▶ _Instructions for the task_: Copy each entry below exactly as it appears.

=======

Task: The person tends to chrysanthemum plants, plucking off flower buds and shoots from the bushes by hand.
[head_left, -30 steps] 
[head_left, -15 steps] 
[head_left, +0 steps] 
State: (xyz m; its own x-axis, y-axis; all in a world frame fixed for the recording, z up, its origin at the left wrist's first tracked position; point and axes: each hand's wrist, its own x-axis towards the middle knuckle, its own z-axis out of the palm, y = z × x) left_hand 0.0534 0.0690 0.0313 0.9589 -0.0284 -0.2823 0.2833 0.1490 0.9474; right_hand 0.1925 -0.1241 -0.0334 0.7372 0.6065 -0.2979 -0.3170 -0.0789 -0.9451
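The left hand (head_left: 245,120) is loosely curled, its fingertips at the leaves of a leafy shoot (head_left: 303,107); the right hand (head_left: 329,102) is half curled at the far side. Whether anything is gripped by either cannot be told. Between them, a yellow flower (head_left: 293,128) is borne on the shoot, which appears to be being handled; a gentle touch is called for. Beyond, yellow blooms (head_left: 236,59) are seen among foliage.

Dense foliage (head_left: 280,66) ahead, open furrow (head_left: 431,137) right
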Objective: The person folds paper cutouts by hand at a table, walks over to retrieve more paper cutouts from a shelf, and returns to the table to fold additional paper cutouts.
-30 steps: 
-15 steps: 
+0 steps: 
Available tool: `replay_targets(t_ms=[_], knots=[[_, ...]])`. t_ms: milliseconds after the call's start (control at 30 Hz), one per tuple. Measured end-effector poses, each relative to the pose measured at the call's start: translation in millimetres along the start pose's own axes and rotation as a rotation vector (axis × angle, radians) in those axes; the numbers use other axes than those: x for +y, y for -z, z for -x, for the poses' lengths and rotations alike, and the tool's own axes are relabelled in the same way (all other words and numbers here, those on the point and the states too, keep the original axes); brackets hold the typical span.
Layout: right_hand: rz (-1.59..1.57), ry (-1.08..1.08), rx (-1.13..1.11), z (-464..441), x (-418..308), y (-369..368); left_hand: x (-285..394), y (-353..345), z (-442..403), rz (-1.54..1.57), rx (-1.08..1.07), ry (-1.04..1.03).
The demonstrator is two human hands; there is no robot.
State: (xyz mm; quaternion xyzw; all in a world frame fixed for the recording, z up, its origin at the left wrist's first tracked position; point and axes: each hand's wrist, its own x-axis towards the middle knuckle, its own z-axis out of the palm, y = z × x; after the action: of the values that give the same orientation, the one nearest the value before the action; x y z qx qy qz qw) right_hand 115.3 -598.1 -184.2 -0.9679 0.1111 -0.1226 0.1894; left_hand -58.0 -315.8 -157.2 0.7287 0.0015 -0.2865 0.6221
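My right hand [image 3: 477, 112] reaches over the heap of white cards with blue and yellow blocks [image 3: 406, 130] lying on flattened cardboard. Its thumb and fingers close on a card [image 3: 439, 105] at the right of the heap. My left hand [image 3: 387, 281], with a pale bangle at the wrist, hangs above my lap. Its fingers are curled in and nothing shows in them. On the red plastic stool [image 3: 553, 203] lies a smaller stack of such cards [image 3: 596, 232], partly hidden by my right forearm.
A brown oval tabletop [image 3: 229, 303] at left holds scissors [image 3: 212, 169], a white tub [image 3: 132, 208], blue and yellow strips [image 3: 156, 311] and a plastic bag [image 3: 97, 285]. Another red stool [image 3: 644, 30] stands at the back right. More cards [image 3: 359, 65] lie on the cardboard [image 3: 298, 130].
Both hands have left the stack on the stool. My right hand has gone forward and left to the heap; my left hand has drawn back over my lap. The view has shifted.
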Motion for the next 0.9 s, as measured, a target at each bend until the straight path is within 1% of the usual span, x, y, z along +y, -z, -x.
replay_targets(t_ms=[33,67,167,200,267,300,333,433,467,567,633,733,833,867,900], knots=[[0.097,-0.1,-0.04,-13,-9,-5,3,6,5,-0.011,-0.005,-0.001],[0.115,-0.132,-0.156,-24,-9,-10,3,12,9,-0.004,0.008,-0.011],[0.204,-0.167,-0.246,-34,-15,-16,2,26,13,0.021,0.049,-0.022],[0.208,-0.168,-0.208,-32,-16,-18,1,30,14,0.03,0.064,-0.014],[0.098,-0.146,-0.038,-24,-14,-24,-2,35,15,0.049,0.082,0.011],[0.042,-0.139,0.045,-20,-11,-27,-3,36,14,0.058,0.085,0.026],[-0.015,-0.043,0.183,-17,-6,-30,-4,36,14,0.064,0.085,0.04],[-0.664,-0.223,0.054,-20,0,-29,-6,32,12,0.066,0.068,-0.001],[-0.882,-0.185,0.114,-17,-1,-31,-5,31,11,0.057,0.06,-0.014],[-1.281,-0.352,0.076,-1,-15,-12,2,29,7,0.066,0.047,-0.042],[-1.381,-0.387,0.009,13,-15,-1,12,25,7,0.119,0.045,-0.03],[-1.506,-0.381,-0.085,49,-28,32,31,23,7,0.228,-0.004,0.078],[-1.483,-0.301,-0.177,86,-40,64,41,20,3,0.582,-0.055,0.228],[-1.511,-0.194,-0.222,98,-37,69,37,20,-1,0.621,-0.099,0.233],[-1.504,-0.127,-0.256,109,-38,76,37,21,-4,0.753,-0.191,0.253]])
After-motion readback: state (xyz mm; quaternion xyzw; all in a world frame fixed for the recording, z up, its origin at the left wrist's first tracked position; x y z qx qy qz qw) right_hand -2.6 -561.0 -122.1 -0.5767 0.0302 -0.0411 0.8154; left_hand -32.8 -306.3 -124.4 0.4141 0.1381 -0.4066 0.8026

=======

▶ _Solution to this problem_:
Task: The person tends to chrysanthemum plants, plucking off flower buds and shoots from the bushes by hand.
[head_left, -30 steps] 
[head_left, -15 steps] 
[head_left, +0 steps] 
State: (xyz m; its own x-axis, y-axis; all in a world frame fixed for the recording, z up, its origin at the left wrist's first tracked position; point and axes: each hand's wrist, its own x-axis towards the middle knuckle, its own z-axis out of the palm, y = z × x) left_hand 0.0534 0.0690 0.0313 0.9589 -0.0284 -0.2823 0.2833 0.1490 0.9474; right_hand 0.1925 -0.1241 -0.0334 0.7372 0.6065 -0.2979 -0.3170 -0.0789 -0.9451
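The left hand (head_left: 245,120) is loosely curled, its fingertips at the leaves of a leafy shoot (head_left: 303,107); the right hand (head_left: 329,102) is half curled at the far side. Whether anything is gripped by either cannot be told. Between them, a yellow flower (head_left: 293,128) is borne on the shoot, which appears to be being handled; a gentle touch is called for. Beyond, yellow blooms (head_left: 236,59) are seen among foliage.

Dense foliage (head_left: 280,66) ahead, open furrow (head_left: 431,137) right
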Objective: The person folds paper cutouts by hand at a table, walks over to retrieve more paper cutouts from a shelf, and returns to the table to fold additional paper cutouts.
-30 steps: 
-15 steps: 
+0 steps: 
Available tool: `replay_targets(t_ms=[_], knots=[[_, ...]])`. t_ms: milliseconds after the call's start (control at 30 Hz), one per tuple. Measured end-effector poses, each relative to the pose measured at the call's start: translation in millimetres along the start pose's own axes and rotation as a rotation vector (axis × angle, radians) in those axes; the numbers use other axes than those: x for +y, y for -z, z for -x, for the poses' lengths and rotations alike, and the tool's own axes are relabelled in the same way (all other words and numbers here, those on the point and the states too, keep the original axes); brackets hold the typical span.
Layout: right_hand: rz (-1.59..1.57), ry (-1.08..1.08), rx (-1.13..1.11), z (-464..441), x (-418..308), y (-369..368); left_hand: x (-285..394), y (-353..345), z (-442..403), rz (-1.54..1.57), rx (-1.08..1.07), ry (-1.04..1.03).
The demonstrator is two human hands; there is no robot.
State: (xyz mm; quaternion xyzw; all in a world frame fixed for the recording, z up, its origin at the left wrist's first tracked position; point and axes: each hand's wrist, its own x-axis towards the middle knuckle, its own z-axis out of the palm, y = z × x; after the action: of the values that give the same orientation, the one nearest the value before the action; x y z qx qy qz qw) right_hand 115.3 -598.1 -184.2 -0.9679 0.1111 -0.1226 0.1894; left_hand -58.0 -315.8 -157.2 0.7287 0.0015 -0.2865 0.6221
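My right hand [image 3: 477, 112] reaches over the heap of white cards with blue and yellow blocks [image 3: 406, 130] lying on flattened cardboard. Its thumb and fingers close on a card [image 3: 439, 105] at the right of the heap. My left hand [image 3: 387, 281], with a pale bangle at the wrist, hangs above my lap. Its fingers are curled in and nothing shows in them. On the red plastic stool [image 3: 553, 203] lies a smaller stack of such cards [image 3: 596, 232], partly hidden by my right forearm.
A brown oval tabletop [image 3: 229, 303] at left holds scissors [image 3: 212, 169], a white tub [image 3: 132, 208], blue and yellow strips [image 3: 156, 311] and a plastic bag [image 3: 97, 285]. Another red stool [image 3: 644, 30] stands at the back right. More cards [image 3: 359, 65] lie on the cardboard [image 3: 298, 130].
Both hands have left the stack on the stool. My right hand has gone forward and left to the heap; my left hand has drawn back over my lap. The view has shifted.
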Motion for the next 0.9 s, as measured, a target at each bend until the straight path is within 1% of the usual span, x, y, z along +y, -z, -x.
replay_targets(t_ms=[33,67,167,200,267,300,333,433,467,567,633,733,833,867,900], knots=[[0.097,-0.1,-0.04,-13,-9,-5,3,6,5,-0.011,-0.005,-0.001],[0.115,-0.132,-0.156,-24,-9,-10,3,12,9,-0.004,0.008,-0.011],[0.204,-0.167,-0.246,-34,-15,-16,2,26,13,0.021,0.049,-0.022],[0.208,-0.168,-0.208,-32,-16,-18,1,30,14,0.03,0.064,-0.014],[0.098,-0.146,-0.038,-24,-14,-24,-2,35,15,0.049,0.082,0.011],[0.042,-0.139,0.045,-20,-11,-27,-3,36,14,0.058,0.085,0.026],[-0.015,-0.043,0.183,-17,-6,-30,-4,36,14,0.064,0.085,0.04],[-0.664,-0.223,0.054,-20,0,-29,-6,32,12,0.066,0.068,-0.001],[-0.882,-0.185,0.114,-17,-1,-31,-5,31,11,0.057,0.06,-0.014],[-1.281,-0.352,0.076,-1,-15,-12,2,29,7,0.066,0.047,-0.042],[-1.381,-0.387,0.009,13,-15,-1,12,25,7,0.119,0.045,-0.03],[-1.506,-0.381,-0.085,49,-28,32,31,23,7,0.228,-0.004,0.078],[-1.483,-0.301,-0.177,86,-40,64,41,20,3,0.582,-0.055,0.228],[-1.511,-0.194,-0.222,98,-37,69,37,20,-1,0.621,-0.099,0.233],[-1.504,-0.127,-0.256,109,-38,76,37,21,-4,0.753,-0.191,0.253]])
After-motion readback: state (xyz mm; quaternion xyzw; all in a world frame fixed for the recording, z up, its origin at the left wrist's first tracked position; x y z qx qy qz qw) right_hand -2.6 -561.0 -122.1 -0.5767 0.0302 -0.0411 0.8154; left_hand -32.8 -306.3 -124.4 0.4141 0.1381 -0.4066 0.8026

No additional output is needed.